### To do
Write out again, exactly, the lines below starting at the one with "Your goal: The" and ending at the one with "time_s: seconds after".

++++++

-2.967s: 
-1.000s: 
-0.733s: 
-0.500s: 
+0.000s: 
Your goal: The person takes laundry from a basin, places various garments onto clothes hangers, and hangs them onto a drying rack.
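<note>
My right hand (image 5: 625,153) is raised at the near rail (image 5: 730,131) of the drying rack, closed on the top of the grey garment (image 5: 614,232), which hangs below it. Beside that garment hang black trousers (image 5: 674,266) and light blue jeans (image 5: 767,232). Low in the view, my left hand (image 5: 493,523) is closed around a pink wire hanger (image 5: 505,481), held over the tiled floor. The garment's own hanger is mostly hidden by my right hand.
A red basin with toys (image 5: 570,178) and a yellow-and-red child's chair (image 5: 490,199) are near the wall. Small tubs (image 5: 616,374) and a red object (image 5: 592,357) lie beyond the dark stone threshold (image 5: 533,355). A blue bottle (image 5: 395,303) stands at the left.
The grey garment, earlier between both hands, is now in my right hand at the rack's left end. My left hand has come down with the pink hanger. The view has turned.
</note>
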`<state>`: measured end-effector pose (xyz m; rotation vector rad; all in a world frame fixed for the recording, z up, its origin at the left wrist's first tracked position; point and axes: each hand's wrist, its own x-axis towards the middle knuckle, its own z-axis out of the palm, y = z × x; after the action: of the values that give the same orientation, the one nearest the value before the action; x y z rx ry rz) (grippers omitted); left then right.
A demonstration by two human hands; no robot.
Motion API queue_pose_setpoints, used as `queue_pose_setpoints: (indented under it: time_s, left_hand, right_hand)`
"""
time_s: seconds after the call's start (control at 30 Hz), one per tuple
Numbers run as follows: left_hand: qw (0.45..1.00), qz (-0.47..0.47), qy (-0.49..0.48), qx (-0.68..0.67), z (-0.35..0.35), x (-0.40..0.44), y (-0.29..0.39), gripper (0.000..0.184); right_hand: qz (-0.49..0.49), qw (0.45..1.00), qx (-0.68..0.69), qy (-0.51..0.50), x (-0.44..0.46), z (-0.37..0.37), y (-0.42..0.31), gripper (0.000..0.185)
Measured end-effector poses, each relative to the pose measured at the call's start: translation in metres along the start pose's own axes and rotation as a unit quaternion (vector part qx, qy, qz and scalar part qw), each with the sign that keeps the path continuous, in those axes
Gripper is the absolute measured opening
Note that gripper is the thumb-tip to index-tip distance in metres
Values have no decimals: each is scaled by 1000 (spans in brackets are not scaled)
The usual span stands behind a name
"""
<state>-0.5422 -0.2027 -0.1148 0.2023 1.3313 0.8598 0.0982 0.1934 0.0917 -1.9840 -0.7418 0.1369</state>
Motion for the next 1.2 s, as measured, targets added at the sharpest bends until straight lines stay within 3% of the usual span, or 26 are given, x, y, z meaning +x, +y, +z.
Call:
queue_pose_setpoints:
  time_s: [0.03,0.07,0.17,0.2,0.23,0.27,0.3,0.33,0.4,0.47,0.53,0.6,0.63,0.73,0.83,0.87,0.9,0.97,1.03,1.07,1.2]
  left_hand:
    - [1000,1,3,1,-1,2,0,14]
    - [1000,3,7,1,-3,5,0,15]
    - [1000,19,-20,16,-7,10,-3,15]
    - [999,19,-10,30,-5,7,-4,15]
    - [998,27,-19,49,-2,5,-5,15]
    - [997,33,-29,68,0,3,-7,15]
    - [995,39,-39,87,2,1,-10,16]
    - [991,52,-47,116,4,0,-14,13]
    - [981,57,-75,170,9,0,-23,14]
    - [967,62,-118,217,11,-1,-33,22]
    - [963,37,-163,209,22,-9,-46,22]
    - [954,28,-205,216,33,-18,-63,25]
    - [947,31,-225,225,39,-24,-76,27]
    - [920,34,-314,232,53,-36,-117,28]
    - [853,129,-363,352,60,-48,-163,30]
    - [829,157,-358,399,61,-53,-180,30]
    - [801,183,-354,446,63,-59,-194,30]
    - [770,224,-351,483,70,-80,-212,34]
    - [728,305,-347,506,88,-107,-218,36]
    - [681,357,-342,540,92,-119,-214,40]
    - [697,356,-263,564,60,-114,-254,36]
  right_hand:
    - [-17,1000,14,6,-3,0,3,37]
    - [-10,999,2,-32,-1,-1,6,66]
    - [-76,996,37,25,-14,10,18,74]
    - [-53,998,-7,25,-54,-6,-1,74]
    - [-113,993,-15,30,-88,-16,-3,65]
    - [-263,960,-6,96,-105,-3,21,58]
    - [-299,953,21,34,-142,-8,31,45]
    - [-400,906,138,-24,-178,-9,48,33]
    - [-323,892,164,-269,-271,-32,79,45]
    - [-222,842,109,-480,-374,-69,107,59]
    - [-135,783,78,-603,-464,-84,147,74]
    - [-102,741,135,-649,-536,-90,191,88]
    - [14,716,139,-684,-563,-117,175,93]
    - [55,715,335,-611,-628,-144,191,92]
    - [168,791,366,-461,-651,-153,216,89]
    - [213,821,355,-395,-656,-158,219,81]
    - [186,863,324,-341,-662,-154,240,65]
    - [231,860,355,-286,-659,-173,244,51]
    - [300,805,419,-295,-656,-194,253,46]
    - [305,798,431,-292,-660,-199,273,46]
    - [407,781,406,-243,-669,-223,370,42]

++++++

### Response below
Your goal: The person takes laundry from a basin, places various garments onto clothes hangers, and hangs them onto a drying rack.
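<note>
My right hand (image 5: 625,153) is raised at the near rail (image 5: 730,131) of the drying rack, closed on the top of the grey garment (image 5: 614,232), which hangs below it. Beside that garment hang black trousers (image 5: 674,266) and light blue jeans (image 5: 767,232). Low in the view, my left hand (image 5: 493,523) is closed around a pink wire hanger (image 5: 505,481), held over the tiled floor. The garment's own hanger is mostly hidden by my right hand.
A red basin with toys (image 5: 570,178) and a yellow-and-red child's chair (image 5: 490,199) are near the wall. Small tubs (image 5: 616,374) and a red object (image 5: 592,357) lie beyond the dark stone threshold (image 5: 533,355). A blue bottle (image 5: 395,303) stands at the left.
The grey garment, earlier between both hands, is now in my right hand at the rack's left end. My left hand has come down with the pink hanger. The view has turned.
</note>
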`<state>`: measured end-effector pose (xyz m; rotation vector rad; all in a world frame fixed for the recording, z up, its origin at the left wrist's first tracked position; point and axes: each hand's wrist, its own x-axis towards the middle knuckle, its own z-axis out of the palm, y = z × x; after the action: of the values that give the same orientation, the one nearest the value before the action; x y z rx ry rz) (grippers omitted); left then right.
A demonstration by two human hands; no robot.
Motion API queue_pose_setpoints, used as `queue_pose_setpoints: (indented under it: time_s, left_hand, right_hand)`
"""
time_s: seconds after the call's start (control at 30 Hz), one per tuple

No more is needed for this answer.